Are There Other Ways COVID-19 Has Impacted Brain Surgery Recovery Care?

While the impact of the pandemic on almost every patient population was suspected to be notable, it was suspected to worsen neuro-oncological patient outcomes in particular as neuro-oncology elective procedures are often time-sensitive.

In their retrospective review published in September 2021, Norman et al. analyzed alterations in care and outcomes during the pandemic among patients with a malignant brain tumor at a major academic center in New York City. They included 112 patients from 2020 and 166 from 2019, and while they did not find any significant differences in outcomes between these two cohorts, there was a significant difference in treatment delays and use of telehealth.

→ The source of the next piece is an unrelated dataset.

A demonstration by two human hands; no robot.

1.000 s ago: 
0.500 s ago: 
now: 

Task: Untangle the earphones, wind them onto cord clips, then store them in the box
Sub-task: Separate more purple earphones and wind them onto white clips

Between the pre-pandemic period, defined as January to April 2019 and January to February 2020, and the pandemic period, defined as March to April 2020, the average number of brain tumor consults per month decreased by half. Telehealth use increased from 0% to 82% between 2019 and 2020, and patients who had used telehealth had significantly higher rates of stable brain tumor control compared to patients who only had in-person visits.

The study authors note that physician-led delays in care and/or the use of telehealth did not cause any adverse outcomes or additional brain surgery risks and complications in their patient population. With this in mind, they urge patients to continue to seek cancer care regardless of any pandemic-related fears.